— WHAT TO PRODUCE —
Please return the listing exactly as written, but without its pictures.

— THE DATA —
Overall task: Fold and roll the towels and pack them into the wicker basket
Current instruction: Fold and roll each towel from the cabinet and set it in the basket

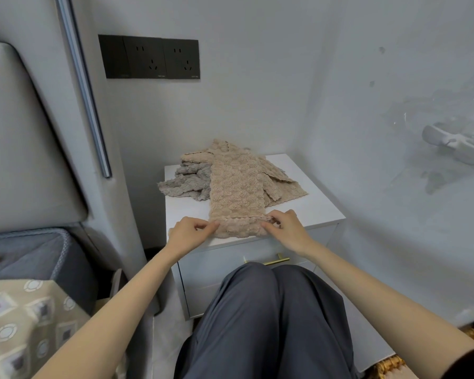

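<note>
Rolling: we curl the beige towel's [237,192] near end on the white nightstand [307,203].
Left hand [188,232]: grip pinching the towel's left corner.
Right hand [286,228]: grip pinching the right corner.

My left hand [188,233] and right hand [286,231] sit mid-frame, fingers pinched shut. Both forearms reach up from the lower corners.

Fingertips of the left hand [190,231] and right hand [284,229] vanish into the rolled end of the beige towel [237,192]. Beyond the grip, it half buries the grey towel [183,179]. Wicker basket [389,363] cut off below-right.
</note>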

— PROBLEM SOLUTION —
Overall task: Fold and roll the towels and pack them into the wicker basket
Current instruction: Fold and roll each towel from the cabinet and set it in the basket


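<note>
Rolling: we curl the beige towel's [237,192] near end on the white nightstand [307,203].
Left hand [188,232]: grip pinching the towel's left corner.
Right hand [286,228]: grip pinching the right corner.

My left hand [188,233] and right hand [286,231] sit mid-frame, fingers pinched shut. Both forearms reach up from the lower corners.

Fingertips of the left hand [190,231] and right hand [284,229] vanish into the rolled end of the beige towel [237,192]. Beyond the grip, it half buries the grey towel [183,179]. Wicker basket [389,363] cut off below-right.
</note>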

The exercise requires no additional output.